You can use officeparser directly from the terminal to get either the full AST (as JSON) or plain text.

# Get full AST as JSON (default)
npx officeparser /path/to/officeFile.docx

# Get plain text only
npx officeparser /path/to/officeFile.docx --toText=true

# Use configuration options
npx officeparser /path/to/officeFile.docx --ignoreNotes=true --newlineDelimiter=" "

Config Options:

  • --toText=[true|false] Flag to output only plain text instead of JSON AST.
  • --ignoreNotes=[true|false] Flag to ignore notes from files like PowerPoint. Default is false.
  • --newlineDelimiter=[delimiter] The delimiter to use for new lines. Default is \n.
  • --putNotesAtLast=[true|false] Flag to collect notes at the end of files like PowerPoint. Default is false.
  • --outputErrorToConsole=[true|false] Flag to output errors to the console. Default is false.
  • --extractAttachments=[true|false] Flag to extract images/charts as Base64. Default is false.
  • --ocr=[true|false] Flag to enable OCR for extracted images. Default is false.
  • --includeRawContent=[true|false] Flag to include raw XML/RTF content in nodes. Default is false.
  • --verbose=[true|false] Show full error stack traces.

Library Usage

In v6.0.0, the library has moved to a structured AST output. While this is a change for those expecting a string directly, it provides significantly more power and flexibility.
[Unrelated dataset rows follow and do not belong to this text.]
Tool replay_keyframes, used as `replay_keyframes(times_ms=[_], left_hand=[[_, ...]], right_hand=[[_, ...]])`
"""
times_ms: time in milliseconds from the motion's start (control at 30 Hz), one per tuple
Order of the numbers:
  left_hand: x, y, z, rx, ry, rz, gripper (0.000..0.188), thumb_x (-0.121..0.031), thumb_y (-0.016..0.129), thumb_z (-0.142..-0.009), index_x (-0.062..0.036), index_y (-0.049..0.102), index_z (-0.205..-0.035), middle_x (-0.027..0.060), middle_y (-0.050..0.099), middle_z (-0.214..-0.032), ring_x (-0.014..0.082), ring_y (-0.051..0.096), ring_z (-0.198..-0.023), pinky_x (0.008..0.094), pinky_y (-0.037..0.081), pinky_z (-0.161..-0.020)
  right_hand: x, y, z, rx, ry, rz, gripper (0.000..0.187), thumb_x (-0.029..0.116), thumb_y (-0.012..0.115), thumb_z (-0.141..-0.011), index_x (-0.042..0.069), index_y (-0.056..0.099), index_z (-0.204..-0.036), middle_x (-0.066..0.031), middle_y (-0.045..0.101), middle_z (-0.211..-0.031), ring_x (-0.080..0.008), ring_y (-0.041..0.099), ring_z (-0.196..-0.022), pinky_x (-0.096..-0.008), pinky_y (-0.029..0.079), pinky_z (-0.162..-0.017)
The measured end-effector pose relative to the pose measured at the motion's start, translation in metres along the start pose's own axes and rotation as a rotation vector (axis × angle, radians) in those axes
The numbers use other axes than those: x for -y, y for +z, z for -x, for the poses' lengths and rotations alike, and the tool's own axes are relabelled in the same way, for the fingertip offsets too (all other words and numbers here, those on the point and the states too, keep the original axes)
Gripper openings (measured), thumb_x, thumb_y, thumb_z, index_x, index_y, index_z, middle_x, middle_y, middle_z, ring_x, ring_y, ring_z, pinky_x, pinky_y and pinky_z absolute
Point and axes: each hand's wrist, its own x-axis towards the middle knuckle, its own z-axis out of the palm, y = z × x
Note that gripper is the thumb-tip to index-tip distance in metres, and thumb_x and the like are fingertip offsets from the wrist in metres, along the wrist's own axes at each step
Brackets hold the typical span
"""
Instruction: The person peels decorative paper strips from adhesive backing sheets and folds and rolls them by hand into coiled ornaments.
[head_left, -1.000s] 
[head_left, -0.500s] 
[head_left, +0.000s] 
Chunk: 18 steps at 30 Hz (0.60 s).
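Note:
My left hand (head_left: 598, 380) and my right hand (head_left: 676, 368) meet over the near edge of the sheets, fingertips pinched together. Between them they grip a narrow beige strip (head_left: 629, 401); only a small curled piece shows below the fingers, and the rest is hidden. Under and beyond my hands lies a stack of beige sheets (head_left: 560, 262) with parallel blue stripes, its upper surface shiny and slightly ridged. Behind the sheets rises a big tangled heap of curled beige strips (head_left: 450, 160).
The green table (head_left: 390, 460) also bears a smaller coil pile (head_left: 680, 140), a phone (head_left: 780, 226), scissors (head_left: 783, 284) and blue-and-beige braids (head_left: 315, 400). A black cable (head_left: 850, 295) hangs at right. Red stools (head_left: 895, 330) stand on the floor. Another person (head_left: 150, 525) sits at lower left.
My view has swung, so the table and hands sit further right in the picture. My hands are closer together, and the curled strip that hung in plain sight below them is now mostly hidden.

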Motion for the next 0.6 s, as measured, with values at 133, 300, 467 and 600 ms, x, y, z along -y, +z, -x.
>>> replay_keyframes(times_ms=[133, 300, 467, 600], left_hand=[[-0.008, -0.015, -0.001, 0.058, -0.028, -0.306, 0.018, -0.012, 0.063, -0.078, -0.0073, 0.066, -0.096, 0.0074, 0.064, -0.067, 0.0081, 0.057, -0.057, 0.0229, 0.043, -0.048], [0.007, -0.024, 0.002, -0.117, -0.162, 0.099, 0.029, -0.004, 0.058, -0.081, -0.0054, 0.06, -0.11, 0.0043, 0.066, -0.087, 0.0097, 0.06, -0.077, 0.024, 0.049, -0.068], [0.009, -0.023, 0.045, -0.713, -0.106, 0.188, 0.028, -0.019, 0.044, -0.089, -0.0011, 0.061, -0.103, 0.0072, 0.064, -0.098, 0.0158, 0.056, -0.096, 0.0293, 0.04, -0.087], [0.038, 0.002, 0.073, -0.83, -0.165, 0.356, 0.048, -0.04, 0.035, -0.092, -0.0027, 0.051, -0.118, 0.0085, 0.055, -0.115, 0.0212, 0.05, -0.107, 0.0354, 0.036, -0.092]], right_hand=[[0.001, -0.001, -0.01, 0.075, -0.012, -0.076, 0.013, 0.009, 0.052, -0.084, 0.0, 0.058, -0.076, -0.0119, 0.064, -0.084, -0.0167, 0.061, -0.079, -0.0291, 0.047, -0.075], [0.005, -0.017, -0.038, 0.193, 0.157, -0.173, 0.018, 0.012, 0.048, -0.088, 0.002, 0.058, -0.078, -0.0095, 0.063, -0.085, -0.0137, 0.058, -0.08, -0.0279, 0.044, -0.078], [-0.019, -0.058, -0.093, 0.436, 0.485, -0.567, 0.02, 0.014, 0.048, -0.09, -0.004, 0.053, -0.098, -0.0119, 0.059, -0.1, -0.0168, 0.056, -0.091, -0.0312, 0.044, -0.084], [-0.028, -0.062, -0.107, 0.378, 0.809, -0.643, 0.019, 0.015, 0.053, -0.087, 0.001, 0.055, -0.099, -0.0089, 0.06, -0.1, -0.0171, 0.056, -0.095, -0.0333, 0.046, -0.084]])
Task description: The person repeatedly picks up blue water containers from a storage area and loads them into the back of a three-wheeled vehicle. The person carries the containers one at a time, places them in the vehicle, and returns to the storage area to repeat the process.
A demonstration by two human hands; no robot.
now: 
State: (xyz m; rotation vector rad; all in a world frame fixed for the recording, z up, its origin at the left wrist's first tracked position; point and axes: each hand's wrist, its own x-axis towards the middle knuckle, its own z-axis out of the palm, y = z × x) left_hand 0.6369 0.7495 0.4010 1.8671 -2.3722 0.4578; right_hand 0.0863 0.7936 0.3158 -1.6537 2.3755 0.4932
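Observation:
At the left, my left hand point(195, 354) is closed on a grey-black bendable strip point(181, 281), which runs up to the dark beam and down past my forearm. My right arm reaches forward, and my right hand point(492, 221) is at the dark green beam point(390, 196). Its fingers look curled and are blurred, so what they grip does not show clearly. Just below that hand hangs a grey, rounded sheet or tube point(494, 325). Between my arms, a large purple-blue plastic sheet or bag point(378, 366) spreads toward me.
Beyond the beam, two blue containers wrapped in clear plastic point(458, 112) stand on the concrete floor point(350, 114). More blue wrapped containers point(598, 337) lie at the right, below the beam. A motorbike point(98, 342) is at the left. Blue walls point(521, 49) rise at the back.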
Getting Started (Async/Await)

const officeParser = require('officeparser');

async function parseMyFile() {
    try {
        // parseOffice returns an OfficeParserAST object
        const ast = await officeParser.parseOffice("/path/to/officeFile.docx");
        
        // Use the built-in helper to get plain text (similar to old behavior)
        const text = ast.toText();
        console.log(text);

        // Access structured content
        console.log(ast.content);  // Array of hierarchical nodes (paragraphs, tables, etc.)
        console.log(ast.metadata); // Document properties (author, title, etc.)
    } catch (err) {
        console.error(err);
    }
}

Helper Function for Text Extraction (Modern simple way)

If you only need the text and want to maintain a simple one-liner, you can use this pattern:

// Simple helper to get text directly
const getText = async (file, config) => (await officeParser.parseOffice(file, config)).toText();

// usage
const text = await getText("/path/to/officeFile.docx");
console.log(text);

Using Callbacks (Backward Compatibility Support)

Callbacks are still supported for those preferred, but the data returned is now the AST object.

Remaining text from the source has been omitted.